Pembunuhan warga Palestina itu berlangsung di tengah meningkatnya ketegangan terkait dengan pengumuman Israel untuk membangun 3.000 rumah baru pemukim di Yerusalem Timur dan Tepi Barat, yang disampaikan setelah Palestina memperoleh pengakuan sebagai negara non-anggota di PBB.

Rencana pembangunan itu menyulut kecaman dari berbagai penjuru dunia, termasuk AS selaku sekutu Israel.

Sekretaris Jendral PBB Ban Ki-moon memperingatkan, Minggu (2/12), rencana pembangunan permukiman baru Israel di Yerusalem Timur dan Tepi Barat akan menjadi "pukulan hampir fatal" bagi prospek perdamaian dengan Palestina.

"Permukiman itu ilegal menurut hukum internasional, dan jika permukiman E1 dibangun, maka itu akan menjadi pukulan hampir fatal bagi sisa peluang untuk mencapai penyelesaian dua negara," kata kantor Ban dalam sebuah pernyataan.

Israel sebelumnya telah berjanji membekukan proyek E1 sebagai bagian dari komitmennya sesuai dengan peta jalan internasional bagi perdamaian yang diluncurkan pada 2003.
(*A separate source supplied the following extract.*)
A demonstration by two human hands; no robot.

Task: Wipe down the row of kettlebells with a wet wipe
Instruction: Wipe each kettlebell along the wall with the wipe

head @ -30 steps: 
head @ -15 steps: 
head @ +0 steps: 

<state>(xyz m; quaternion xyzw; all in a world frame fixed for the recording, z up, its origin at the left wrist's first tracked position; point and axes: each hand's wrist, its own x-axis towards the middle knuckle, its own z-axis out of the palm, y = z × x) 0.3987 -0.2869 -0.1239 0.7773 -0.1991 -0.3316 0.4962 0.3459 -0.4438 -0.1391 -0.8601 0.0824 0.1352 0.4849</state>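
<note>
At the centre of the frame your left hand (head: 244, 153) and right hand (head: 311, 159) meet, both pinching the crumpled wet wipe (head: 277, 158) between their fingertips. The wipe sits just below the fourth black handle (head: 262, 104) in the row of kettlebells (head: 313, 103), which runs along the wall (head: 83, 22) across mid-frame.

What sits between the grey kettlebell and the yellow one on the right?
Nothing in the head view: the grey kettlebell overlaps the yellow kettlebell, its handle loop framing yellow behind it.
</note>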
Palestina menentang keras proyek itu karena sama saja dengan membelah Tepi Barat menjadi dua bagian, yang membuat rumit pembentukan negara Palestina.

Dalam pemungutan suara pada Kamis (29/11) di New York, Mejelis Umum PBB menyetujui sebuah resolusi yang mengakui Palestina dalam perbatasan 1967 sebagai sebuah negara pengamat non-anggota di badan dunia tersebut.

Perdana Menteri Israel Benjamin Netanyahu telah memperingatkan bahwa dengan melangkah ke PBB, Palestina "melanggar" perjanjian-perjanjian terdahulu dengan Israel, seperti Perjanjian Oslo 1993, dan negaranya akan mengambil tindakan yang sesuai.

Perundingan perdamaian terhenti sejak September 2010, dan Palestina mendesak penghentian pembangunan permukiman sebelum kembali ke meja perundingan, sementara Israel menekankan akan melanjutkan perundingan tanpa syarat.

Israel telah lama khawatir bahwa jika Palestina memperoleh status negara non-anggota di PBB, maka mereka akan memburu negara Yahudi itu untuk kasus-kasus kejahatan perang di Pengadilan Kejahatan Internasional (ICC), khususnya menyangkut permukiman.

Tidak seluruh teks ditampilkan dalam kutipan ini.